What you should do: Transcribe the lines exactly, beginning with the one that contains "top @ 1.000" and ending with the final line of the records. Do not transcribe pictures.

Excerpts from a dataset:
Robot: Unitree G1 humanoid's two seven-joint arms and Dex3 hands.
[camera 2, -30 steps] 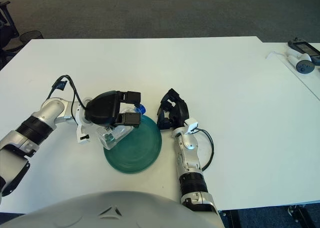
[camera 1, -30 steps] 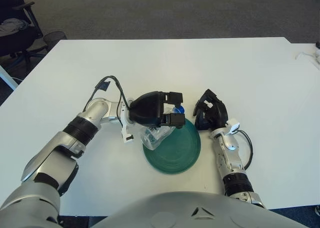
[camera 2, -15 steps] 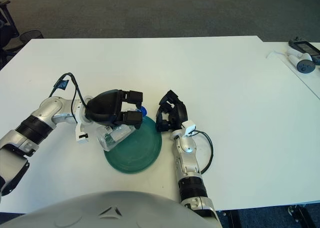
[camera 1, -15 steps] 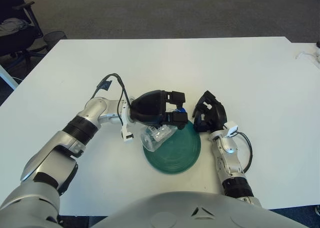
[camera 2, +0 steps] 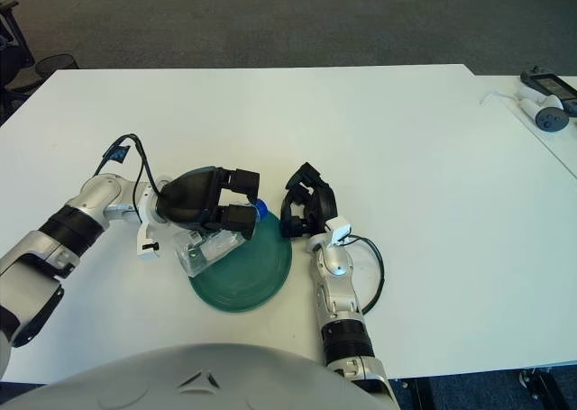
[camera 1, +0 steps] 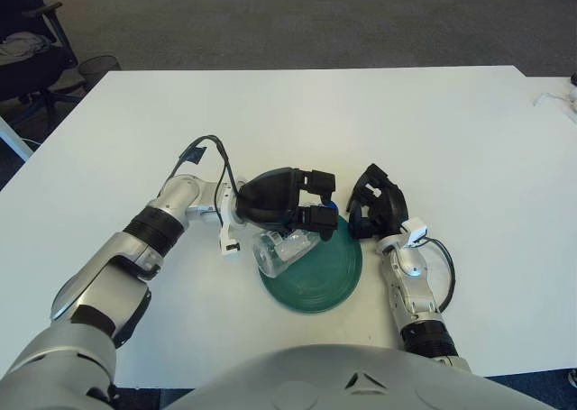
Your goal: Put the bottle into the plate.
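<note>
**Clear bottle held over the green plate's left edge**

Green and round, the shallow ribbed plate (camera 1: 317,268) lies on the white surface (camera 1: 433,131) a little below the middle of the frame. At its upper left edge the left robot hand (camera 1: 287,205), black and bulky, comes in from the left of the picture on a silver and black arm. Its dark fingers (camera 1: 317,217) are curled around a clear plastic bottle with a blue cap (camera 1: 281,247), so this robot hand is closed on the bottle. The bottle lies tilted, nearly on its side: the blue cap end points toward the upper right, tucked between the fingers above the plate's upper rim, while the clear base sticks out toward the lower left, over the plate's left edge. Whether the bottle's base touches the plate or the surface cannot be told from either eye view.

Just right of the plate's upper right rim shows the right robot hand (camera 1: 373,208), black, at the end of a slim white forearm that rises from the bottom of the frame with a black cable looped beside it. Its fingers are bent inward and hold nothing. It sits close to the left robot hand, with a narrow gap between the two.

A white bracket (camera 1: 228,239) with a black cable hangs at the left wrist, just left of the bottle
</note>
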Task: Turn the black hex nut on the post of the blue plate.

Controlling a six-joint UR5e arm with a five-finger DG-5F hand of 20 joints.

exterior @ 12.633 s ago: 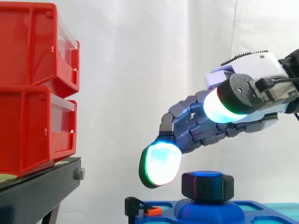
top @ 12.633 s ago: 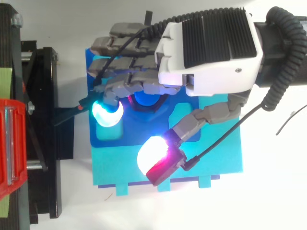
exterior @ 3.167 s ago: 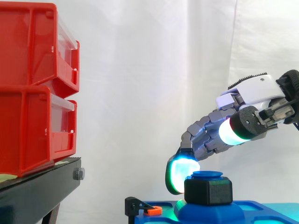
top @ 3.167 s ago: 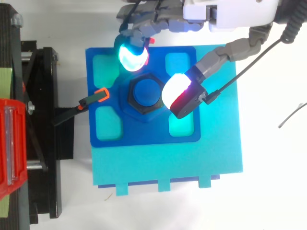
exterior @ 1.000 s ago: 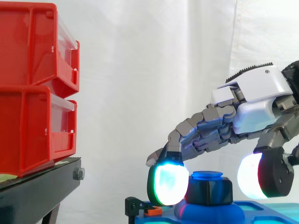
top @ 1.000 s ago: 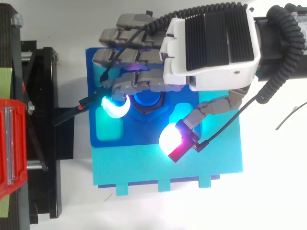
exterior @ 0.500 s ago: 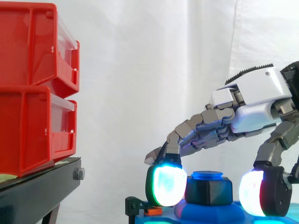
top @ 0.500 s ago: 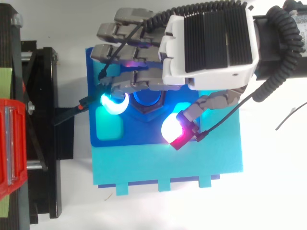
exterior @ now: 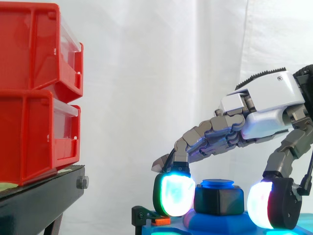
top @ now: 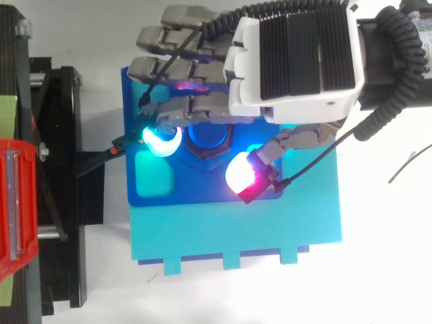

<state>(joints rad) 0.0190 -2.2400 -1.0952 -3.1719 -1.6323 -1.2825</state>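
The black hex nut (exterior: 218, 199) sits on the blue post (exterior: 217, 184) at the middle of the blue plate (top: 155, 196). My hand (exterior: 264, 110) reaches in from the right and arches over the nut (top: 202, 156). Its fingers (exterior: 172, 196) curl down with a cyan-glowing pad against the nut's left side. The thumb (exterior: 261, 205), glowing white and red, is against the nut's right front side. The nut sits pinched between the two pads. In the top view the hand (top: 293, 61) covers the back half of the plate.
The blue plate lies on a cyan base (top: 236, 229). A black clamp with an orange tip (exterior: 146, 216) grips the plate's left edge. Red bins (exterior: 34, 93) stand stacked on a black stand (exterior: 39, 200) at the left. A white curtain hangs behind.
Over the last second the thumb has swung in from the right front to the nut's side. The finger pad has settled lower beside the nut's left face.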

Exercise result:
top @ 1.000 s ago: 
exterior @ 0.500 s ago: 
top @ 0.500 s ago: 
exterior @ now: 
top @ now: 

<state>(joints rad) 0.0190 -2.2400 -1.0952 -3.1719 -1.6323 -1.2825</state>
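The black hex nut (exterior: 218, 199) sits on the blue post (exterior: 217, 184) at the middle of the blue plate (top: 155, 196). My hand (exterior: 264, 110) reaches in from the right and arches over the nut (top: 202, 156). Its fingers (exterior: 172, 196) curl down with a cyan-glowing pad against the nut's left side. The thumb (exterior: 261, 205), glowing white and red, is against the nut's right front side. The nut sits pinched between the two pads. In the top view the hand (top: 293, 61) covers the back half of the plate.
The blue plate lies on a cyan base (top: 236, 229). A black clamp with an orange tip (exterior: 146, 216) grips the plate's left edge. Red bins (exterior: 34, 93) stand stacked on a black stand (exterior: 39, 200) at the left. A white curtain hangs behind.
Over the last second the thumb has swung in from the right front to the nut's side. The finger pad has settled lower beside the nut's left face.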

No more output is expected.